• **What is expected**
Scan the records that follow, and whenever a line has the word "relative", copy it.
---------- Dataset extract
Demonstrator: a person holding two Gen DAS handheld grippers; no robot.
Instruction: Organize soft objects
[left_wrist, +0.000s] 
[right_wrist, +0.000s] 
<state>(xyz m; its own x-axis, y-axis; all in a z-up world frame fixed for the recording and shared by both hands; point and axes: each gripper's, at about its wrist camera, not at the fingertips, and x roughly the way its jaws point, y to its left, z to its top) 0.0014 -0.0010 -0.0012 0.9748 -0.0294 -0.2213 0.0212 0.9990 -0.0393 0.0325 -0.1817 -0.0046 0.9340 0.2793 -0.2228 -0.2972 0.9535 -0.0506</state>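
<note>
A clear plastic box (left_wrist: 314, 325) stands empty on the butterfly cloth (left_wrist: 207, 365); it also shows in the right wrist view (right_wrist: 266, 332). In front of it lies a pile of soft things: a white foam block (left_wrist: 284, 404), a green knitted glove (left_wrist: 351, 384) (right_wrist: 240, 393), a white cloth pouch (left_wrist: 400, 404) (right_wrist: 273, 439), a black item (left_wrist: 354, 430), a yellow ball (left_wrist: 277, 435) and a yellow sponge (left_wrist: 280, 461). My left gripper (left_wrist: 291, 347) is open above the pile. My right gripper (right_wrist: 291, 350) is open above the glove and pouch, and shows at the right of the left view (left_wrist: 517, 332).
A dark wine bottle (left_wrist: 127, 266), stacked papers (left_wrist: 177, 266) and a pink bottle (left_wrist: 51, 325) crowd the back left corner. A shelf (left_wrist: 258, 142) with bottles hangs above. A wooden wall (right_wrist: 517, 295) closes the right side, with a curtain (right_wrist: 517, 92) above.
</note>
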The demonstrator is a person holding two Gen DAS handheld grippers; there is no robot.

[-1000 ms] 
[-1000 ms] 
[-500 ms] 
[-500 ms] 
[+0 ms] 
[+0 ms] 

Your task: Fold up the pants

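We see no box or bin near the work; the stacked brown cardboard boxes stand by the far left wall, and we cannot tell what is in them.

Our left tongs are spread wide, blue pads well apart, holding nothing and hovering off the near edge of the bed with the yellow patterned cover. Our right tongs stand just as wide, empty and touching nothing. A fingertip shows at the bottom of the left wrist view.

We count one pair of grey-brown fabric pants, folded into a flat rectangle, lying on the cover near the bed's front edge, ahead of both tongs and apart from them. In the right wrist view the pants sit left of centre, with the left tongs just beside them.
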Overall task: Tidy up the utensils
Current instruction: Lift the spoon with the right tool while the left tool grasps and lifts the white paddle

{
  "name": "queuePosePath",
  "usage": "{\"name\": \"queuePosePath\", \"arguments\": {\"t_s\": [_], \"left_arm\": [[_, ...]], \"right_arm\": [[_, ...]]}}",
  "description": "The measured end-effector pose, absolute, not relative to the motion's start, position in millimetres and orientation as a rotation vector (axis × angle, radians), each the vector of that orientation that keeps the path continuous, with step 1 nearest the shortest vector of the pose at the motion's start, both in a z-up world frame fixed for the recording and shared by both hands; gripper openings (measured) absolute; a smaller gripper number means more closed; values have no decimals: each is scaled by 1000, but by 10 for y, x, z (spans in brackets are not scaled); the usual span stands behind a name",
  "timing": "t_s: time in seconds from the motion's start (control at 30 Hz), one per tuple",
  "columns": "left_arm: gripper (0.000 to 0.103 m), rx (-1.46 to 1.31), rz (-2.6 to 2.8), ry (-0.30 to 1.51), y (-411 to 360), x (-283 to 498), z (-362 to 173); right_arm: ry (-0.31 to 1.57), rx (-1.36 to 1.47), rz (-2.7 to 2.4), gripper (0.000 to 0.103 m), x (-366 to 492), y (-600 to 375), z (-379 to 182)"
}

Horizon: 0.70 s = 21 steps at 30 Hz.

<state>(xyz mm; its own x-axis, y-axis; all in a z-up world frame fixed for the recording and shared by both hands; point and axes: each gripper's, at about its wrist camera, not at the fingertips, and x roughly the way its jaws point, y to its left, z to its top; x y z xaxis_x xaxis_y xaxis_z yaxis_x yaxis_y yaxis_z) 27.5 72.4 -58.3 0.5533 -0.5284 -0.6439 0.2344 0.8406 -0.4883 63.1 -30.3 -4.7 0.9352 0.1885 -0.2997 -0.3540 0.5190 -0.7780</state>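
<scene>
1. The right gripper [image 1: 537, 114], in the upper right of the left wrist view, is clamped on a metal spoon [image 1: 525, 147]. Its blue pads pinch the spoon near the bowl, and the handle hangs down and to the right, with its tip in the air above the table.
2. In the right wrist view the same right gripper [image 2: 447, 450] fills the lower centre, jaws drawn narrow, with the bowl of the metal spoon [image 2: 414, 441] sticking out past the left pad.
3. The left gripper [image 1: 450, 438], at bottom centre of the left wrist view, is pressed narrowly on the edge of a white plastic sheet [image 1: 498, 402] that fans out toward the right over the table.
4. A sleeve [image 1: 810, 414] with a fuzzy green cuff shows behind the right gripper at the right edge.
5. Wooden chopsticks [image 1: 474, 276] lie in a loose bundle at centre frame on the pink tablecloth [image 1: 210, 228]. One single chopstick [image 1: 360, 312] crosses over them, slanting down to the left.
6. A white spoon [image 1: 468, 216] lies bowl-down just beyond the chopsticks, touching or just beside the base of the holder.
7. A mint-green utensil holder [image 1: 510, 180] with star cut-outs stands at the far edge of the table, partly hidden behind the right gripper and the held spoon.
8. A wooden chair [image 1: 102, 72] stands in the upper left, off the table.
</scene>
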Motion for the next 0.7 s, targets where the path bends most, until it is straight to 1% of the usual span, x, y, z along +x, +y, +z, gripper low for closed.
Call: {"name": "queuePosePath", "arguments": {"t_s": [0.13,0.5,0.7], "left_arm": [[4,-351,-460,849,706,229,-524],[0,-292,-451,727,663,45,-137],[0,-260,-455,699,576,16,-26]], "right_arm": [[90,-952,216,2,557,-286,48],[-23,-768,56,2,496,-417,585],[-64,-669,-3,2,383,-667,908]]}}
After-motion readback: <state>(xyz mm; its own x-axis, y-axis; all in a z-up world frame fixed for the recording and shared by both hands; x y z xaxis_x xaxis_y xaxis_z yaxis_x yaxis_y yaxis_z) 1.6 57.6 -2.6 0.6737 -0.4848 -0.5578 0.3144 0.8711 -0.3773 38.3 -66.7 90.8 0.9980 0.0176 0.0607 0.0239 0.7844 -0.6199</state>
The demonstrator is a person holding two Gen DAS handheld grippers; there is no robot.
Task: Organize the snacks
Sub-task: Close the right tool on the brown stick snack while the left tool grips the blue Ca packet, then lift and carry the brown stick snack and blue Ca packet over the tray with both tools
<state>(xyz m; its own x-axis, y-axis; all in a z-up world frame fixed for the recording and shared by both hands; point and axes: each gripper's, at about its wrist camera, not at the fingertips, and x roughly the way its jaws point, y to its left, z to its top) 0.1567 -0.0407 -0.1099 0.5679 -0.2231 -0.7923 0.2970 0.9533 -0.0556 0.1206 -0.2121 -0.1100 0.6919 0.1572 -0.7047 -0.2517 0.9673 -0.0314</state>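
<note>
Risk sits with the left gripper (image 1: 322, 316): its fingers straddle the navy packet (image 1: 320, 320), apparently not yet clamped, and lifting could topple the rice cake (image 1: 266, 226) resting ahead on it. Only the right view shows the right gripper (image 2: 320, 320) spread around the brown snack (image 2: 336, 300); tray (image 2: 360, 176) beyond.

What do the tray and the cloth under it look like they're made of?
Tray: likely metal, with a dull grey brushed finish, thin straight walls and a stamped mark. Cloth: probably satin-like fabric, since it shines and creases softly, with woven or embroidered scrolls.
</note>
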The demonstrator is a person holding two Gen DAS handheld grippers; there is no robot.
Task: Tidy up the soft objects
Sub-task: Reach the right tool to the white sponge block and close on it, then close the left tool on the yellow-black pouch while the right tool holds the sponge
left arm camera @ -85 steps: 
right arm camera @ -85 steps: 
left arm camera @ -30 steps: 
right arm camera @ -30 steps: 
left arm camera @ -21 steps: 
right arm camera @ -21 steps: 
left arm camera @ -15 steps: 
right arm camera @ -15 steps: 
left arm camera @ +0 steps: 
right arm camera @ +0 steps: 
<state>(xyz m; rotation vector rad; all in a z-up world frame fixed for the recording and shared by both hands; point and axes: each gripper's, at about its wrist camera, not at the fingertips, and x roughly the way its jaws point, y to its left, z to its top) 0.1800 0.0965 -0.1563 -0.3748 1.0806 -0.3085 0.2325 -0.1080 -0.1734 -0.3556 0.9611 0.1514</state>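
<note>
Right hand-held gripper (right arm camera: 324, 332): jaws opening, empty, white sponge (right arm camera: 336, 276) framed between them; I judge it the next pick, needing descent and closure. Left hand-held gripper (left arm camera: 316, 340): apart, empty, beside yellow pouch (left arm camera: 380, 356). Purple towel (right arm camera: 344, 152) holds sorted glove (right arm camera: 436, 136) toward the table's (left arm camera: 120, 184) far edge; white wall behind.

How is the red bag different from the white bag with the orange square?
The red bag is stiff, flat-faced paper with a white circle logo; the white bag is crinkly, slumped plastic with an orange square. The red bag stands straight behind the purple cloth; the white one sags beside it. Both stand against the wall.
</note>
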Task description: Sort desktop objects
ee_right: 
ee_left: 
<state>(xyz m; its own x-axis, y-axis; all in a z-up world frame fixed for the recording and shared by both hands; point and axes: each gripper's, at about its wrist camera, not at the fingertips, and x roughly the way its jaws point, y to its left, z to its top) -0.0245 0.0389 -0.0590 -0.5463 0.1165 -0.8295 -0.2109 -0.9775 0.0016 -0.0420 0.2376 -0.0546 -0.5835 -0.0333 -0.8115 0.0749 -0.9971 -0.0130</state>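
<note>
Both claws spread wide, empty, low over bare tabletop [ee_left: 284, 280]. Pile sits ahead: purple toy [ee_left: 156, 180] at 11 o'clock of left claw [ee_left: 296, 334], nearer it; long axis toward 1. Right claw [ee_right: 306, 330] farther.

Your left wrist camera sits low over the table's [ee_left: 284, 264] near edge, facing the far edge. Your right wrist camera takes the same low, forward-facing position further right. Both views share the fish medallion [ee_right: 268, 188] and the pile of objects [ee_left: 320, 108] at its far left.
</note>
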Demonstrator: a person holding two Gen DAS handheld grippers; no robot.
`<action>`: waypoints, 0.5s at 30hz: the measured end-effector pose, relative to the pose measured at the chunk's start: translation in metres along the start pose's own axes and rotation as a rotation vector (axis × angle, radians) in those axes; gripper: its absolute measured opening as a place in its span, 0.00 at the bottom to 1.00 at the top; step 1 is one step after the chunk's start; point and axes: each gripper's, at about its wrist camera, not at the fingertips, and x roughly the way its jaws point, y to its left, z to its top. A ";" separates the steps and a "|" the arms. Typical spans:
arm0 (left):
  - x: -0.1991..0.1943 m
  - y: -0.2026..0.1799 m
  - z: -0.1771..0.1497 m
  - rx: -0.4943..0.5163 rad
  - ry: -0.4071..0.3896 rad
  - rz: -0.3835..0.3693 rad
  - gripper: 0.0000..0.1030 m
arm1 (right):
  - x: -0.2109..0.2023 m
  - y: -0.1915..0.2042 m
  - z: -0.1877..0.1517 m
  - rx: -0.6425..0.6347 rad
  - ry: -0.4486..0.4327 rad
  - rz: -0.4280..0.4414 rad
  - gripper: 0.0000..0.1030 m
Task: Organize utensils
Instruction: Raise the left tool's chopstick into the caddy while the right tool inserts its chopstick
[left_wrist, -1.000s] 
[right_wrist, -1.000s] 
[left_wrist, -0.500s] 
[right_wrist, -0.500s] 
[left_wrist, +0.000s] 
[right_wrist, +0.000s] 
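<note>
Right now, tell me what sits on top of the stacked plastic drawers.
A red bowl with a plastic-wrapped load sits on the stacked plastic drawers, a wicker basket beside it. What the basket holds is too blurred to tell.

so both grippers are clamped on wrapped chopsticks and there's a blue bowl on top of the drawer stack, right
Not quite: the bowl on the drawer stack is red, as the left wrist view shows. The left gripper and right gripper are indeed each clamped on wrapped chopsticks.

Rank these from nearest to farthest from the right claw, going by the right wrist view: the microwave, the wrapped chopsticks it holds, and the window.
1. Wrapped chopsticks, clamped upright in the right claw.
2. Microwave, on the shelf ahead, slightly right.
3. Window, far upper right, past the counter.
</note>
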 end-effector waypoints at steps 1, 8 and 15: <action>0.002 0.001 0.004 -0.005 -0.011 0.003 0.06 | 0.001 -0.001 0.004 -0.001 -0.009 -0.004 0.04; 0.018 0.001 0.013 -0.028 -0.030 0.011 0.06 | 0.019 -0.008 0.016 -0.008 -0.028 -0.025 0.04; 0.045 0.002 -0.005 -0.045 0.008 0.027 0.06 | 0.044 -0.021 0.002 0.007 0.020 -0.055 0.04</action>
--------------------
• **Written response**
  "description": "The measured end-effector pose, absolute, not relative to the motion's start, position in millimetres and orientation as a rotation vector (axis × angle, radians), each the vector of that orientation that keeps the path continuous, with step 1 nearest the shortest vector of the pose at the motion's start, both in a z-up world frame fixed for the recording and shared by both hands; gripper openings (measured) absolute; a smaller gripper number means more closed; values have no decimals: each is scaled by 1000, but by 10 for y, x, z (spans in brackets are not scaled); the usual span stands behind a name",
`<action>`: waypoints, 0.5s at 30hz: the measured end-effector pose, relative to the pose measured at the chunk's start: translation in metres along the start pose's own axes and rotation as a rotation vector (axis × angle, radians) in those axes; gripper: its absolute measured opening as a place in its span, 0.00 at the bottom to 1.00 at the top; step 1 is one step after the chunk's start; point and axes: each gripper's, at about its wrist camera, not at the fingertips, and x roughly the way its jaws point, y to its left, z to its top. A ";" separates the steps and a "|" the arms. Typical spans:

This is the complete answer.